Title: Re: ABSRD (FYI) Carbon Crystals and Fossils In Rock

At 3:14 PM -0400 4/26/01, NJPharris@aol.com wrote:

> In a message dated 4/26/01 4:13:47 AM
> Eastern Daylight Time,
> luisrey@ndirect.co.uk writes:
>
> > So we have specialized "crystal mineral filtrations"
> for different parts of
> > the body that include barbules all along the long fibers and
> soft pliable
> > hair on top of the snout?
> Indeed--and since when do crystals leave
> carbon traces?

I can't resist this one...(please, please forgive me, and read me with a HUGE tongue in Cheek, OK?)

Pure crystals leave carbon traces when they are pure carbon crystals: isometric, predominantly octahedrons of greater or lesser perfection. Also occurs, but less commonly so, as dodecahedrons, cubes, and tetrahedral crystals.  Perfect cleavage is parallel to o[111] (Miller indices)

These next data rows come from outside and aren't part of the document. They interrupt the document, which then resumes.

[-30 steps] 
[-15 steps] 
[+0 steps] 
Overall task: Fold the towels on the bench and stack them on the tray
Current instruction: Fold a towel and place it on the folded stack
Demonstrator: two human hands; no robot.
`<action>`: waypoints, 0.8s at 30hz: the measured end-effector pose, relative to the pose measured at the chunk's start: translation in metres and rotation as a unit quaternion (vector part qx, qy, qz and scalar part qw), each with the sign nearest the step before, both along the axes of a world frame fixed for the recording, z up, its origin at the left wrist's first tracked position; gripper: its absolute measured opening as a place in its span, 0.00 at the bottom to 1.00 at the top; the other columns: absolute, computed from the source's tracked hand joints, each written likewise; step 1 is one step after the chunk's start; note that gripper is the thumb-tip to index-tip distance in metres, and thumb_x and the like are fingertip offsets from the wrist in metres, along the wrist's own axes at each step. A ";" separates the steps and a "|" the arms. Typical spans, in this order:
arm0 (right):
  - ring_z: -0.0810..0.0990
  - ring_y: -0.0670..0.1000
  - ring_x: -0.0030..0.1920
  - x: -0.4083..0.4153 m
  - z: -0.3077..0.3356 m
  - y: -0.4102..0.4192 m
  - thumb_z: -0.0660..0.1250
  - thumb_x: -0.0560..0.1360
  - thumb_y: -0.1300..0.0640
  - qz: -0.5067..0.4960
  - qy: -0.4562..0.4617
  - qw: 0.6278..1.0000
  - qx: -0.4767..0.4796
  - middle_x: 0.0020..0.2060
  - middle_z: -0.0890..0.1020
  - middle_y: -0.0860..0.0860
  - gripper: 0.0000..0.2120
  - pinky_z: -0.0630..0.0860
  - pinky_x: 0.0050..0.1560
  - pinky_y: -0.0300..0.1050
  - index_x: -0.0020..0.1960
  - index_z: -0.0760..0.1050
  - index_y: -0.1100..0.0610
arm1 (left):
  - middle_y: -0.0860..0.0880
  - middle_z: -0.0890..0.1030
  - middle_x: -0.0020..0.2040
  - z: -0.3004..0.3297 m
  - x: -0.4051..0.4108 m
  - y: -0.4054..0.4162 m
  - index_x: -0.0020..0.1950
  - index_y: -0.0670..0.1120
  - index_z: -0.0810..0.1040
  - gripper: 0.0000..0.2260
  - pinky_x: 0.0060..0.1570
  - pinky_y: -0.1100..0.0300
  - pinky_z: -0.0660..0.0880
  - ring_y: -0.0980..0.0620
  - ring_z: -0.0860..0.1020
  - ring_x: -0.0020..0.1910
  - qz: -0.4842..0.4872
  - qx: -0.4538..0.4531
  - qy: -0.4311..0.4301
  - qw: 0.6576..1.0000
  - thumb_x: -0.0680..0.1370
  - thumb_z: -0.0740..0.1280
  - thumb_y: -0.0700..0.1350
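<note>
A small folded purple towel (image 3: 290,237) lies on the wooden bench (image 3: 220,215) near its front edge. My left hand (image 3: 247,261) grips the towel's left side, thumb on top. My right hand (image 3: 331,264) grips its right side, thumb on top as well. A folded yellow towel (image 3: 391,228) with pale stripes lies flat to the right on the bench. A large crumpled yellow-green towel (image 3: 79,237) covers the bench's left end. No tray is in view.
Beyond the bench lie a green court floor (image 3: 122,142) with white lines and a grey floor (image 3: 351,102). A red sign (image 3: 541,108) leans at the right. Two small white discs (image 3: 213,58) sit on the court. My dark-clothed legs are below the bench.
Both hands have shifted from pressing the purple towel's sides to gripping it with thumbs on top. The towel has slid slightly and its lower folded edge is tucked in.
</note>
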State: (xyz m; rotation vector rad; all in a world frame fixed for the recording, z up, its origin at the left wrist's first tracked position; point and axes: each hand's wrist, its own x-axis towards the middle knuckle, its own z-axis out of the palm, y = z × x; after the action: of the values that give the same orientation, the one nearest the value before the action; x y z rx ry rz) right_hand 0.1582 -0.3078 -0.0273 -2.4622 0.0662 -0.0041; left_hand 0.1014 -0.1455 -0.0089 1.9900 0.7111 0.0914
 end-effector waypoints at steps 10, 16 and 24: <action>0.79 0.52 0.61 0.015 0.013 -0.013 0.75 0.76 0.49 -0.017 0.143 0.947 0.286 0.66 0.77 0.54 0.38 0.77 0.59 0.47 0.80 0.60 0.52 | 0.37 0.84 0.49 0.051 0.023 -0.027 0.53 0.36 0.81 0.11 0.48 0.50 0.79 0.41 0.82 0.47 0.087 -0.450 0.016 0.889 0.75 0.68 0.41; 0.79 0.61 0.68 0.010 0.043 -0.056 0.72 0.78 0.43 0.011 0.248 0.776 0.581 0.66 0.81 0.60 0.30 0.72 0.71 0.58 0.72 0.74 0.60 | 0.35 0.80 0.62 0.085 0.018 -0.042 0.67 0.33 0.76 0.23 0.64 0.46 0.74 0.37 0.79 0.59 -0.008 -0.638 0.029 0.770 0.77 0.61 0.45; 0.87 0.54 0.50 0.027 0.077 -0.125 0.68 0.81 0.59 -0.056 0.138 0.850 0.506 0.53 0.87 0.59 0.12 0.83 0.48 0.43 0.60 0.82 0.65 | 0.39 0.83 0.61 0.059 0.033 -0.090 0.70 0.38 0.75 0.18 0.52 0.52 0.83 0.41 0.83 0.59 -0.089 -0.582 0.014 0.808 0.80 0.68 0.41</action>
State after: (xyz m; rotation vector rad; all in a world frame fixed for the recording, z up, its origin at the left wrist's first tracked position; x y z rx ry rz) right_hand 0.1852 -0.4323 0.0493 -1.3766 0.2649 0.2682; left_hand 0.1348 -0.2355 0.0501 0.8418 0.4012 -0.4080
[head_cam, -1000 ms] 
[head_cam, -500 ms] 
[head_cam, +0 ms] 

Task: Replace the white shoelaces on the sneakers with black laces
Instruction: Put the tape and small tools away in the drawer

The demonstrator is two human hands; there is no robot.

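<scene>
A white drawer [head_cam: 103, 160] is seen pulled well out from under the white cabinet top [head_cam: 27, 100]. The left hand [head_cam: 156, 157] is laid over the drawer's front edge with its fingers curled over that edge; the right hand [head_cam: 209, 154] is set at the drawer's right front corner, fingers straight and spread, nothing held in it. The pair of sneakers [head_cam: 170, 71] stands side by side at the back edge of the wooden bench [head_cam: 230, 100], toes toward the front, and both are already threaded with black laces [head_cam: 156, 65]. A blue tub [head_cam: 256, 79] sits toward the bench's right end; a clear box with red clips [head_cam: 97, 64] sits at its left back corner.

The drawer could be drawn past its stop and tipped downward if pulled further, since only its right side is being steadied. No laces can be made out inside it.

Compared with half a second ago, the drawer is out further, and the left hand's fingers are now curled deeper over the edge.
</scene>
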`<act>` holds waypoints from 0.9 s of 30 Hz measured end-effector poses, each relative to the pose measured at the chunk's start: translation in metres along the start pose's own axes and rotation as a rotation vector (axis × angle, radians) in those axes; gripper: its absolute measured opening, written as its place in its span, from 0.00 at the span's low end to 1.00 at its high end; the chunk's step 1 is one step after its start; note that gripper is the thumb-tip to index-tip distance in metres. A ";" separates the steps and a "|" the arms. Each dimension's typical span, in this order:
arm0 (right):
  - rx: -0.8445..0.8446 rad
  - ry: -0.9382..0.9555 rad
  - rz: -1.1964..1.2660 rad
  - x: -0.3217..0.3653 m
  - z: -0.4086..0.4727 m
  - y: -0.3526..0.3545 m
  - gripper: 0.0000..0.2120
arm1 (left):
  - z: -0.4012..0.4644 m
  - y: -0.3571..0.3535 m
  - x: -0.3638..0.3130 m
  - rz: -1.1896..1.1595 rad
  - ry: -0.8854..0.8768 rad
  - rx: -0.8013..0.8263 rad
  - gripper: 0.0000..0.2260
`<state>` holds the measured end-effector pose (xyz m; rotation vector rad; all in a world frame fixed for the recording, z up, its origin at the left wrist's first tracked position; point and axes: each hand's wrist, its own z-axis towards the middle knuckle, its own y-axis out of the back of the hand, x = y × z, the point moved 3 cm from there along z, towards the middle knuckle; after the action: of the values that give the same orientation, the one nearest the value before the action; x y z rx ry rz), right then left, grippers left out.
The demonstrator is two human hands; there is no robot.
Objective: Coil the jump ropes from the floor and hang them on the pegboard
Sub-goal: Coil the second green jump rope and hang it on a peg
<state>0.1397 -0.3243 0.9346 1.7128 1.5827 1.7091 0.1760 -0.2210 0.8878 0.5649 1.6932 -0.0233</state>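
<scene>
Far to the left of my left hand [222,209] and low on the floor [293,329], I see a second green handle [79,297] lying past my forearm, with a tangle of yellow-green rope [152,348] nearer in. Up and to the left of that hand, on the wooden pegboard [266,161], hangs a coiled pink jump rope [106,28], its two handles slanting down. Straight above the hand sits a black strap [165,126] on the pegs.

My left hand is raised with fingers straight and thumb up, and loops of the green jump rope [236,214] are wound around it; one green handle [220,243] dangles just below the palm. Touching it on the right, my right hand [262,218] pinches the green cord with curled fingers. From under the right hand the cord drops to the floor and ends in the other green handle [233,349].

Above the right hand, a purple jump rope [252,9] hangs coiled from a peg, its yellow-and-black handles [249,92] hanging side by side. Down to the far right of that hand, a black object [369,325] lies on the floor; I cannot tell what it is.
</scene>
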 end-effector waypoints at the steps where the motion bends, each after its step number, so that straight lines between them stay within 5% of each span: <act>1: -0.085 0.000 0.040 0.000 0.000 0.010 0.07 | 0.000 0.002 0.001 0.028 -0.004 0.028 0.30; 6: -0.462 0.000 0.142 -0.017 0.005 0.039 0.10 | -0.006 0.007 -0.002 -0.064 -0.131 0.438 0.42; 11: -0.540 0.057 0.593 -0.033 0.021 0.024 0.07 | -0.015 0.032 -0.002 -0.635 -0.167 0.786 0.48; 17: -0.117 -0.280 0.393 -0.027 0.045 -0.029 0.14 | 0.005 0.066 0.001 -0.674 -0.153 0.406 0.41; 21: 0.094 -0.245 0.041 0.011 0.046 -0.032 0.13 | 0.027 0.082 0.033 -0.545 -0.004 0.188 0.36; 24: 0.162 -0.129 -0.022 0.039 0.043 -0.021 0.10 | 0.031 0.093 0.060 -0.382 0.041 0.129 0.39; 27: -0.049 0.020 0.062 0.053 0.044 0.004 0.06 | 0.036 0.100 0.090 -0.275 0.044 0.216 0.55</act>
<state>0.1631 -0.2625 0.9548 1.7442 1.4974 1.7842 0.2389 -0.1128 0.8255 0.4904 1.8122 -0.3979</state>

Graphite is the one we most associate with a perfect hexagonal crystal but most commonly occurring in foliated masses, also scaly, columnar, earthy and in radiate aggregates. It leaves a distinctive shining black streak. (See Sinkakas, any version for additional information on the Carbon Group)

With respect to fossils and partings, in general, the emplacement of an impurity in a rock (a fossil) occurs along a bounding surface that forms more commonly to those who are not sequence stratigraphers as what might be recognizable as a bedding plane.

Note: fluvial deposits will be commonly, and in general, cross bedded to some extent, as will then the fossils (going against the "trend" of the bedding plane - what there is of it) - so they do not fall directly in to this category.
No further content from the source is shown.